PROBLEM
Please set down the data again exactly, minus the pictures.
╭─ STORED DATA
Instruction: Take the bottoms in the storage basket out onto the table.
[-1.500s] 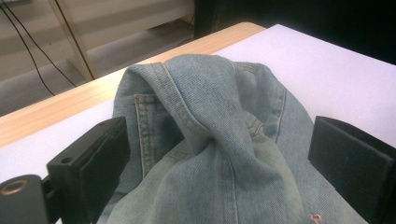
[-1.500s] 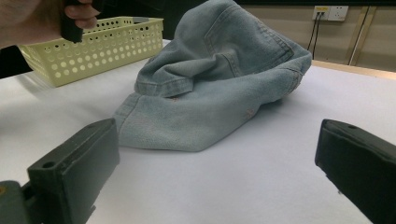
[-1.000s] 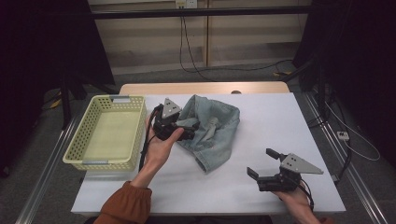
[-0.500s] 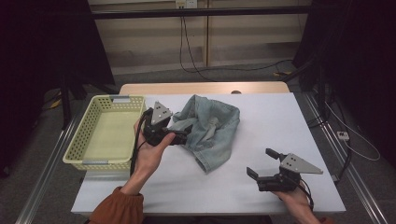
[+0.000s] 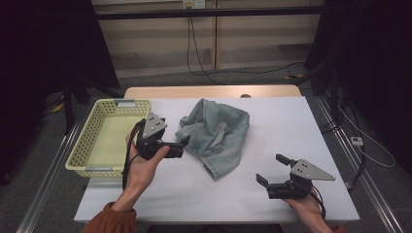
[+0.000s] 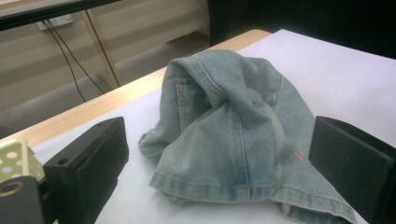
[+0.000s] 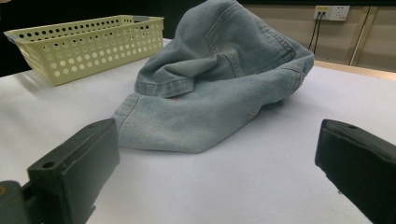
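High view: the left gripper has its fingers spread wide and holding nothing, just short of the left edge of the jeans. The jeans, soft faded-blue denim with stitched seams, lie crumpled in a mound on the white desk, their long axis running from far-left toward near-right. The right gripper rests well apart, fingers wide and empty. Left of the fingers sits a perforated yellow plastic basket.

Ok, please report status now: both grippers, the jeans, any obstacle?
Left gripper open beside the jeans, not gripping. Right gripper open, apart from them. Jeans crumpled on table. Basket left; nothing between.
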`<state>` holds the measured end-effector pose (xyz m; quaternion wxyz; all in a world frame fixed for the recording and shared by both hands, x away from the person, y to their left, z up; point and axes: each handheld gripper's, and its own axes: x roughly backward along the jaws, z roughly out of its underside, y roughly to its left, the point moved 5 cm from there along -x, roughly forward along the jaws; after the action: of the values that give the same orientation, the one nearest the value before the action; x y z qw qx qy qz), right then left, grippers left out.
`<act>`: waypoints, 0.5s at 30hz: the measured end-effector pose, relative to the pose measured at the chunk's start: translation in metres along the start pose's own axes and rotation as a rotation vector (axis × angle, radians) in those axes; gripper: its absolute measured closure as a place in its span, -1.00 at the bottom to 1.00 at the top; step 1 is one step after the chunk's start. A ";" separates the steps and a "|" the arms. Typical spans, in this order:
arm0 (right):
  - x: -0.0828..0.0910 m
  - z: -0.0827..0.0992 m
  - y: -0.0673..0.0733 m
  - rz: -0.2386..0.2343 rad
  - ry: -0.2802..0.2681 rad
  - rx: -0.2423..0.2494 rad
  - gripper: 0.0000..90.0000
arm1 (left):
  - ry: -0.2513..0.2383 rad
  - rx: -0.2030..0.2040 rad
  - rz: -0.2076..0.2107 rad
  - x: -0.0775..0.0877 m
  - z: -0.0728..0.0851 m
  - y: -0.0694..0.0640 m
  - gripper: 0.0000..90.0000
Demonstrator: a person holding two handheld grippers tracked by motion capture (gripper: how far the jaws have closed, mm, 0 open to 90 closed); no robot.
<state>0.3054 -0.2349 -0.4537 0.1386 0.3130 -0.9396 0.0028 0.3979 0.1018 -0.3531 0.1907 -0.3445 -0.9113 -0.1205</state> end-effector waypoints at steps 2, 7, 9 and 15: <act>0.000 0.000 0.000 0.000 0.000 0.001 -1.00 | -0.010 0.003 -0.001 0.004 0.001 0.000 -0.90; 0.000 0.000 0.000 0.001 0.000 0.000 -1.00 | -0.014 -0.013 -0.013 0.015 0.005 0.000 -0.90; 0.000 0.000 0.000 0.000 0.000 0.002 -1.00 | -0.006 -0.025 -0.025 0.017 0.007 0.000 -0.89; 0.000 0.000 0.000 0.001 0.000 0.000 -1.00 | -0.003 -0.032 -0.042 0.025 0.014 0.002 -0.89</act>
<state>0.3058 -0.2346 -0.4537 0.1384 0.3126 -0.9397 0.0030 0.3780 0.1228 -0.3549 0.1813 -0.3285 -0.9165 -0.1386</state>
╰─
TASK OUTPUT
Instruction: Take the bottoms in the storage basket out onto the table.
[-1.500s] 
[-1.500s] 
[-1.000s] 
[-0.500s] 
[+0.000s] 
[+0.000s] 
[+0.000s] 
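High view: the left gripper has its fingers spread wide and holding nothing, just short of the left edge of the jeans. The jeans, soft faded-blue denim with stitched seams, lie crumpled in a mound on the white desk, their long axis running from far-left toward near-right. The right gripper rests well apart, fingers wide and empty. Left of the fingers sits a perforated yellow plastic basket.

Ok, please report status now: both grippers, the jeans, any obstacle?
Left gripper open beside the jeans, not gripping. Right gripper open, apart from them. Jeans crumpled on table. Basket left; nothing between.
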`<state>` holds the measured end-effector pose (xyz m; quaternion wxyz; all in a world frame fixed for the recording and shared by both hands, x away from the person, y to their left, z up; point and axes: each handheld gripper's, and its own axes: x roughly backward along the jaws, z roughly out of its underside, y roughly to its left, the point moved 5 cm from there along -x, roughly forward along the jaws; after the action: of the values that give the same orientation, the one nearest the value before the action; x y z qw qx qy qz), right then left, grippers left out.
`<act>`: waypoints, 0.5s at 30hz: the measured end-effector pose, relative to the pose measured at the chunk's start: translation in metres along the start pose's own axes and rotation as a rotation vector (axis × angle, radians) in those axes; gripper: its absolute measured closure as a place in its span, -1.00 at the bottom to 1.00 at the top; step 1 is one step after the chunk's start. A ";" separates the steps and a "|" the arms. Typical spans, in this order:
arm0 (right):
  - x: -0.0828..0.0910 m
  - z: -0.0827..0.0992 m
  - y: -0.0673..0.0733 m
  - rz: -0.2386..0.2343 rad
  - ry: -0.2802..0.2681 rad
  - rx: -0.2423..0.2494 rad
  - gripper: 0.0000..90.0000
arm1 (left):
  - ry: -0.2513..0.2383 rad
  - rx: -0.2030..0.2040 rad
  - rz: -0.2076..0.2107 rad
  - x: -0.0775..0.0877 m
  - z: -0.0728..0.0851 m
  - y: -0.0694..0.0640 m
  - gripper: 0.0000..90.0000
Demonstrator: a person holding two handheld grippers tracked by motion capture (gripper: how far the jaws have closed, mm, 0 open to 90 closed); no robot.
<state>0.3054 -0.2349 -0.4537 0.1386 0.3130 -0.9396 0.0028 0.3979 0.1018 -0.3531 0.1907 -0.3445 -0.9113 -0.1205</state> end-effector waypoints at steps 2, 7, 9 and 15: <act>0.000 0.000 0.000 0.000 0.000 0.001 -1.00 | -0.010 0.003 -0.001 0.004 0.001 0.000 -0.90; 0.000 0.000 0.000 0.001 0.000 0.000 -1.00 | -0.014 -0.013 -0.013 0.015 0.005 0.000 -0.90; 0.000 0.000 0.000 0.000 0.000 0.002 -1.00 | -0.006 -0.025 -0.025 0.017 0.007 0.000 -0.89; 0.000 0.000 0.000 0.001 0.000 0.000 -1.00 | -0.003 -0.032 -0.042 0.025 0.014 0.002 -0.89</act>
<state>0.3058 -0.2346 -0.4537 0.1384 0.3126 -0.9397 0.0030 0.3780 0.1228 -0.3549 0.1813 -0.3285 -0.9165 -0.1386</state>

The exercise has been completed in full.